Die Holzrahmenbauweise eignet sich hervorragend für den Bau von energiesparenden Häusern.

Die Gebäudehülle des Holzhauses reduziert den Wärmeverlust und damit den Heizenergiebedarf

Die tragende Konstruktionsebene ist gleichzeitig die Hauptdämmschicht da die Pfosten in den Wänden in einem Abstand von ca. 62,5 cm stehen und die gesamten Zwischenräume gedämmt werden.
Der Holzanteil beträgt ca. 12 % der Hüllfläche aus Dach und Außenwände.
Und Holz hat weitaus bessere Dämmeigenschaften als die herkömmlichen statisch wirksamen Baustoffe.
 
Das Holzhaus hat konstruktionsbedingt einen niedrigeren Heizenergiebedarf im Vergleich zu anderen Bauweisen. Trotz geringerer Wandstärken geht über die Außenwände viel weniger Wärme verloren.

Die innere Oberflächentemperatur der Außenwände weist nur einen Unterschied von ca. 2,5 ° Kelvin zu der Innenraumtemperatur auf. Das steigert ganz erheblich das Behaglichkeitsgefühl der Bewohner.

Wie sieht die effiziente Haustechnik in einem Holzhaus aus

Bestandteile der Gebäudetechnik sind der Wärmeerzeuger und das Wärmeverteilungssystem. Außerdem bestenfalls eine Lüftungsanlage mit Wärmerückgewinnung, eine Photovoltaikanlage und eventuell ein Sonnenkollektorsystem zur Trinkwassererwärmung.

Die Wohngebäude, die wir bauen, erhalten i.d.R. eine Wärmepumpe für Heizung und Warmwasserbereitung. Dies ist der beste Weg, um den Effizienzhausstandard 55, 40 oder 40 plus zu erreichen.

Eine Luft-Wasser-Wärmepumpe entzieht der Außenluft Wärme.

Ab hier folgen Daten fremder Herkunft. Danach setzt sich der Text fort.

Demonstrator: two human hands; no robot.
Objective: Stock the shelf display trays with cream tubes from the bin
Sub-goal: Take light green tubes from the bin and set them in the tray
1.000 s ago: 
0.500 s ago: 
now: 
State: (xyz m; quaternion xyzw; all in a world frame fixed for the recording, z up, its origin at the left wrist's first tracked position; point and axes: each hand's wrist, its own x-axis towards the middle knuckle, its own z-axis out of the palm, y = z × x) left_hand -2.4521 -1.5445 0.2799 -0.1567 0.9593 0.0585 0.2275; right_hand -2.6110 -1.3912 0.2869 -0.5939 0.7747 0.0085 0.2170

Eine Sole-Wasser-Wärmepumpe erhält ihre Wärme aus tiefen Erdschichten. Hierfür wird eine Tiefenbohrung angelegt in der ein geschlossenes Rohrsystem als Kreislauf eingelassen wird. Durch diesen Rohrkreis wird eine Soleflüssigkeit gepumpt, welche die Temperatur der tieferen Schichten aufnimmt.

Die, mittels Kältmittel den tieferen Erdschichten oder der Umgebungsluft entzogene Wärme wird in der Wärmepumpe zum Verdampfen gebracht. Das gasförmige  Kältemittel wird anschließend mit Hilfe eines Kompressors verdichtet, um die erforderliche Temperatur zu erhalten, die dem Heizkreislauf zugeführt wird.

Wärmepumpen erzeugen so aus einer Kilowattstunde Strom ca. 3-4 kW Heizleistung.

Natürlich ist auch eine Gas-Brennwertheizung möglich. Hiermit ist es jedoch schwer, die Effizienzhausklasse 55 bzw. 40 zu erreichen. Es ist oft eine zusätzliche Lüftungsanlage mit Wärmerückgewinnung notwendig, welche wir immer empfehlen.

Darüber hinaus müssen mit diesem Heizsystem zusätzliche Maßnahmen zur Einhaltung des Erneuerbare-Energien-Wärmegesetzes (EEWärmeG) getroffen werden. Deshalb wird hier oft ein Sonnenkollektorsystem für die Trinkwassererwärmung installiert.

Ebenso können auch andere Wärmeerzeuger wie Pelletsöfen oder Mini-Blockheizkraftwerke eingebaut werden.

Eine Lüftungsanlage mit Wärmerückgewinnung ist eine lohnenswerte Investition, da sie der Abluft die Wärme entzieht und der Frischluft zuführt. Die so gewonnene Wärme muss nicht mehr durch die Heizungsanlage produziert werden. Nebenbei verhindern die Filter der Lüftunganlage, dass z.B. Blütenpollen ins Haus gelangen.